Incentives such as workplace wellness programs would be OK according to the organizations that signed on to the letter. But tying behaviors to health insurance premiums should not part of a reform program.
The sad reality is that losing weight—as an example—is hard to do. There are few strategies that are successful in the long term. Yes, there are those beautiful people on TV shows who work hard every day (all day in fact) at losing weight, and keep it off for long periods of time. But that is not the medical reality that we physicians are familiar with.
Like Jessica Rabbit said in the movie, “I'm not bad. I'm just drawn that way.” Weight loss has a lot to do with genes and environment. Choice plays a role, but it is not choice alone that dictates our body types.

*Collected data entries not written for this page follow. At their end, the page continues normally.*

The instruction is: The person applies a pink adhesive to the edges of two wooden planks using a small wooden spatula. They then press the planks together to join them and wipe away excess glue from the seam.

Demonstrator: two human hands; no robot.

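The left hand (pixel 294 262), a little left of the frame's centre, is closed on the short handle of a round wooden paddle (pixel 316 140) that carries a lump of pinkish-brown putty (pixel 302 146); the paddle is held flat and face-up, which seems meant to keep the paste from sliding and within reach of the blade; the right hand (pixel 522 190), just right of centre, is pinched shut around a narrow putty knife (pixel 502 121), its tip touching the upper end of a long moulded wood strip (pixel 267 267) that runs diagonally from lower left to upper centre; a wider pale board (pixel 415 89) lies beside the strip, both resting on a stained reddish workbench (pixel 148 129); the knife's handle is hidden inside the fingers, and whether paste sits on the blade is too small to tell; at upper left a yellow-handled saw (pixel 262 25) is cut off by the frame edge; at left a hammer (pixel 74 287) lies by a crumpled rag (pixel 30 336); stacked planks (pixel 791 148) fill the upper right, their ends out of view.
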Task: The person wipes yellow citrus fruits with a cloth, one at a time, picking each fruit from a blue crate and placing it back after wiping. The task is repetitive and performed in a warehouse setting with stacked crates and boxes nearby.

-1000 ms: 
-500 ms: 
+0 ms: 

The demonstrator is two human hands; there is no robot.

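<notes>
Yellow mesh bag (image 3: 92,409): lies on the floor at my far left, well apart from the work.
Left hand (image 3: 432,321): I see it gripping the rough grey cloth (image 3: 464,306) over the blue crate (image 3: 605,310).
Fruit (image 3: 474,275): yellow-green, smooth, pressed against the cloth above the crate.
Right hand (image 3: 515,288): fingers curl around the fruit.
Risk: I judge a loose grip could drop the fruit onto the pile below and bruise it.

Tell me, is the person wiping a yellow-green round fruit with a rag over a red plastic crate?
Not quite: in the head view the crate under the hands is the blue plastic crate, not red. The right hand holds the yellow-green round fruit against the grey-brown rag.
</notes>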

And if you live in a community where it is dangerous to go outside to take a walk, or where there are no grocery stores that offer attractive, affordable fresh meats and vegetables, you are just plain out of luck.
And now, with the Senate-passed bill in hand, you may not just be out of luck, you may be out of cash—and lots of it.
The short version: incentives, yes; punishment, no. That’s the position of the American Cancer Society and many other respected health-related/focused organizations.
So that is where I am starting my New Year: trying once again to pursue the elusive goal of getting at least close to a medically-desirable weight along with my dear wife and partner.
To help us along, we have a strong community program which provides the support and the social environment to make it happen (even our friends who had us over for dinner last night substituted skinless chicken breasts for ground hamburger in their delicious chili).
We want to be successful, but we want to do it on our terms. Speaking as someone who has tried to “get it right” when it comes to diet and exercise, I know from personal experience how hard it is to do.
Being penalized as part of a government program for trying and failing to get there just doesn’t make sense, when there are so many other proven ways to get to where we want to go.
We need to build on success--not punishment--when it comes to improving the public’s health.